The appointment of Vivek Kundra to become the White House’s “first federal chief information officer” caught my eye in a NYT Caucus alert:
As reported by The Caucus, The Politics and Government Blog of the Times [New York Times, Thursday, March 5th], “[i]n a 25-minute conference call, Mr. Kundra discussed some of his plans and interests, including his intention to extend the use of “cloud computing” in the federal government and to create a data.gov web site that will put vast amounts of government information into the public domain…” [emphasis added]
Perhaps Mr. Kundra meant to say he would make public domain government information more accessible to the people by publishing it freely in an open access government site.

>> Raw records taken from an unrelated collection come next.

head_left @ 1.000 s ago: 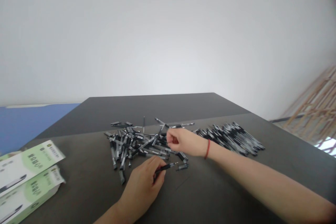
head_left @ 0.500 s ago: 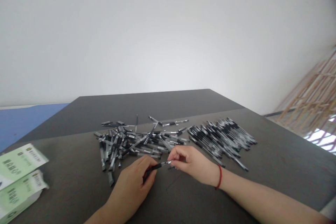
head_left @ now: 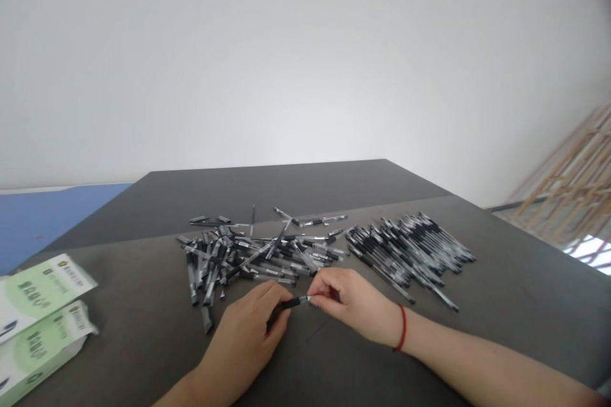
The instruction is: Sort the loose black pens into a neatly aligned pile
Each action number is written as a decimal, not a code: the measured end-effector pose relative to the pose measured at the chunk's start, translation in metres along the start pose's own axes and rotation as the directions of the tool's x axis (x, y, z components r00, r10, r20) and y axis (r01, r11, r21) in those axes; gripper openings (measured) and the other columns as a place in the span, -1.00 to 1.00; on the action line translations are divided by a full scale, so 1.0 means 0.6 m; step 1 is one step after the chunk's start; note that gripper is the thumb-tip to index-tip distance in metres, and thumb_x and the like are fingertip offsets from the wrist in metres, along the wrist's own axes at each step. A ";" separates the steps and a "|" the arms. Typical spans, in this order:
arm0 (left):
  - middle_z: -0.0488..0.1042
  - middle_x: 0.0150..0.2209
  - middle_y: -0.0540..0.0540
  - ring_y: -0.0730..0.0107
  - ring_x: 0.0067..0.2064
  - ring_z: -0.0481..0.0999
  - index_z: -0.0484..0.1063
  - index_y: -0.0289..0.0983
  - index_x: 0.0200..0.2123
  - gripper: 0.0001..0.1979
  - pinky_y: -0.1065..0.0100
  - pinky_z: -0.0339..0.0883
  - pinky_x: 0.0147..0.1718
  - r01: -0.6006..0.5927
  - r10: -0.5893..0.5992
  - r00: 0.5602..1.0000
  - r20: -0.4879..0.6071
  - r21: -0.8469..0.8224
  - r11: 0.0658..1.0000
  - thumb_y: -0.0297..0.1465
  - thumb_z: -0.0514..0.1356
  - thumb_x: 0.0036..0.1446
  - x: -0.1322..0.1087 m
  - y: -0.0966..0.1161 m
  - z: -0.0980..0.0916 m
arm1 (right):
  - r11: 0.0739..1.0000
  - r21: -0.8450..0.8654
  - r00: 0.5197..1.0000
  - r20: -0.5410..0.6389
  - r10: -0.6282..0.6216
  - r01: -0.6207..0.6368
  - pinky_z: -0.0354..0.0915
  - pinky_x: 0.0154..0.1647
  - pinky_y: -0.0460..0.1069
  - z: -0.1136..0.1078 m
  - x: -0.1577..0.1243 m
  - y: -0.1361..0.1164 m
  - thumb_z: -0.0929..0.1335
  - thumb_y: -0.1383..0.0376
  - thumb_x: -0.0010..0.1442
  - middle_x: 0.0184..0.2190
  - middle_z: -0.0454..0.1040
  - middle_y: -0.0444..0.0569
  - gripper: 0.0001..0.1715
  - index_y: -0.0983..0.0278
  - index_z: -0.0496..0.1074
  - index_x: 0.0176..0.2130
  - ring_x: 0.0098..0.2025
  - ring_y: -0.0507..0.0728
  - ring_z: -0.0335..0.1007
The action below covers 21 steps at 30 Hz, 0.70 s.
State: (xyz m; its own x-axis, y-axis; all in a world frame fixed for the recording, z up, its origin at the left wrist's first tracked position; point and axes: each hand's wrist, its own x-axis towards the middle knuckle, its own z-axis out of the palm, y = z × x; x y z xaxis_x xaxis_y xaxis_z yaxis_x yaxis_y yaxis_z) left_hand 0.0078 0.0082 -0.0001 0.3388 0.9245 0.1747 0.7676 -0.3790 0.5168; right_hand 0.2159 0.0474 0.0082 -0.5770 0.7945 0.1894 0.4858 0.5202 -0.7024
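Observation:
My left hand (head_left: 251, 334) is closed around the black grip of a pen (head_left: 296, 302), whose clear, silvery tip points to the right. At that tip, the thumb and forefinger of my right hand (head_left: 351, 302) pinch together; whatever small part lies between them is hidden. A red cord circles my right wrist. Just beyond my hands lies a jumbled heap of pens and pen parts (head_left: 267, 254), clear with black grips. To the right of the heap, many pens (head_left: 405, 251) lie side by side in a slanting row.
Two green and white printed boxes (head_left: 45, 318) lie at the left on the dark grey table (head_left: 515, 305). Behind the table rises a white wall (head_left: 286, 63). A blue surface (head_left: 57, 213) shows at far left, a wooden lattice (head_left: 573, 172) at far right.
The view has shifted slightly, so everything sits a little further right. Both hands keep their hold at the pen, with hardly any other movement.

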 end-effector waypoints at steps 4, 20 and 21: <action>0.47 -0.27 0.00 0.34 -0.23 0.45 0.39 -0.17 -0.27 -0.84 0.36 0.26 -0.24 -0.016 0.016 1.000 -0.015 0.017 1.000 -0.48 0.05 0.12 -0.001 0.002 0.000 | 0.999 -0.043 1.000 -0.008 -0.025 0.025 0.10 -0.45 -0.14 0.003 -0.001 -0.005 0.34 0.36 0.14 -0.52 0.35 -0.17 -0.95 0.29 0.38 -0.39 -0.47 -0.02 0.23; 0.47 -0.26 0.00 0.34 -0.22 0.47 0.38 -0.17 -0.25 -0.84 0.36 0.28 -0.23 -0.041 0.043 0.999 -0.030 0.064 0.997 -0.49 0.07 0.11 -0.006 0.001 0.003 | 0.979 -0.167 0.993 0.029 -0.115 0.119 0.11 -0.39 -0.13 0.006 -0.003 -0.006 0.35 0.42 0.11 -0.47 0.36 -0.15 -0.94 0.29 0.34 -0.37 -0.42 0.00 0.25; 0.47 -0.26 0.00 0.34 -0.22 0.47 0.38 -0.17 -0.25 -0.84 0.36 0.28 -0.23 -0.047 0.049 0.998 -0.029 0.067 0.997 -0.49 0.07 0.11 -0.006 0.001 0.003 | 0.975 -0.185 0.992 0.035 -0.121 0.125 0.11 -0.38 -0.12 0.006 -0.003 -0.005 0.34 0.40 0.13 -0.46 0.37 -0.15 -0.94 0.29 0.34 -0.38 -0.41 0.01 0.25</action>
State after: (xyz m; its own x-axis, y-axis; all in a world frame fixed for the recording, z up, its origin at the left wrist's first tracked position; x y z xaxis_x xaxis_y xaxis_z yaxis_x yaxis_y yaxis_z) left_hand 0.0079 0.0044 -0.0020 0.3598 0.9057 0.2240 0.7856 -0.4236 0.4510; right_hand 0.2129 0.0431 0.0077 -0.6538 0.7146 0.2489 0.5231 0.6645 -0.5337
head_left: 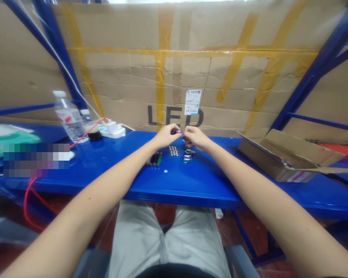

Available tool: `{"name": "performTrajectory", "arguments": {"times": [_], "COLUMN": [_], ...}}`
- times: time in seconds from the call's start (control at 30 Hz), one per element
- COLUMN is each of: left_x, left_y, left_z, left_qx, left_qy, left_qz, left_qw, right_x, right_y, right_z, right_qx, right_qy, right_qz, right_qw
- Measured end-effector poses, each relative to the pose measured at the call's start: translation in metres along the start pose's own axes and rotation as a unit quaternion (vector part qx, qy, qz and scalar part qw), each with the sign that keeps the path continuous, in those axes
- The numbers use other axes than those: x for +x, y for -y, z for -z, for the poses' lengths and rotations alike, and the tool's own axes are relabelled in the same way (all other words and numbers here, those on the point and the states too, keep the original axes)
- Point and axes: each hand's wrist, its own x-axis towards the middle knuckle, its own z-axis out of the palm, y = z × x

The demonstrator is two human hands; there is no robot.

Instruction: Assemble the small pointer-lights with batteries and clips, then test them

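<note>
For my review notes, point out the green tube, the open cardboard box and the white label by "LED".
Green tube (159, 158): head view, middle of its body.
Open cardboard box (258, 159): head view, its left side wall.
White label (193, 102): head view, middle of its face.

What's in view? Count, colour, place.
table: one, blue, centre
frame: one, blue, both sides
panel: one, brown cardboard, behind table
tape: several strips, yellow, panel
label: one, white, panel
water bottle: one, clear, table left
small bottle: one, dark, beside it
power strip: one, white, beside bottles
cord: at least one, red, left
pack: one, green-white, far left
box: one open, brown, table right
discs: about a dozen, silver, mid-table
tubes: several, mixed colours, left of discs
clips: several, multicoloured, right of discs
piece: one, purplish, held
trousers: one pair, grey, below
forearms: two, bare, foreground
left hand: one, bare, holding piece
right hand: one, bare, beside left
</note>
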Motion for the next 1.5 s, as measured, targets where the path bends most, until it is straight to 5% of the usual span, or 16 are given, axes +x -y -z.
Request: {"name": "performTrajectory", "arguments": {"times": [0.37, 0.7, 0.9, 1.07, 1.33, 1.5], "left_x": [0.0, -0.001, 0.001, 0.009, 0.01, 0.009], "left_y": [-0.006, -0.003, 0.002, 0.009, -0.001, 0.0], "left_z": [0.013, 0.008, 0.012, 0.008, 0.01, 0.017], "left_qx": [0.193, 0.257, 0.094, -0.062, -0.157, -0.187], "left_qy": [0.055, 0.037, 0.009, -0.039, 0.011, 0.014], "left_qz": [-0.15, -0.15, -0.065, 0.008, 0.032, 0.013], "left_qw": [0.968, 0.954, 0.993, 0.997, 0.987, 0.982], "right_x": [0.01, 0.008, 0.003, 0.006, 0.006, 0.0], "right_y": [-0.007, -0.001, 0.005, 0.002, 0.004, 0.005], "right_z": [0.011, 0.011, 0.012, 0.018, 0.011, 0.007], "right_qx": [-0.213, -0.272, -0.118, 0.018, 0.003, 0.043], "right_qy": [-0.031, -0.055, -0.032, 0.003, 0.034, 0.079], "right_qz": [0.139, 0.192, 0.021, -0.065, 0.062, 0.045], "right_qw": [0.967, 0.941, 0.992, 0.998, 0.998, 0.995]}}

The post continues, Mr. Kundra “sketched out an ambition that is hardly modest: to shatter the assumption that government technology automatically must lag behind the private sector…[H]e will be expected to oversee a push to expand uses of cutting-edge technology. He will have wide powers over federal technology spending, over information sharing between agencies, over greater public access to government information and over questions of security and privacy…” [emphasis added]
“Mr. Kundra … likes to refer to citizens as “co-creators.”
Infoworld has an informative, brief article on cloud computing: Galen Gruman, Eric Knorr. What cloud computing really means: The next big trend sounds nebulous, but it’s not so fuzzy when you view the value proposition from the perspective of IT professionals. Infoworld (April 07, 2008).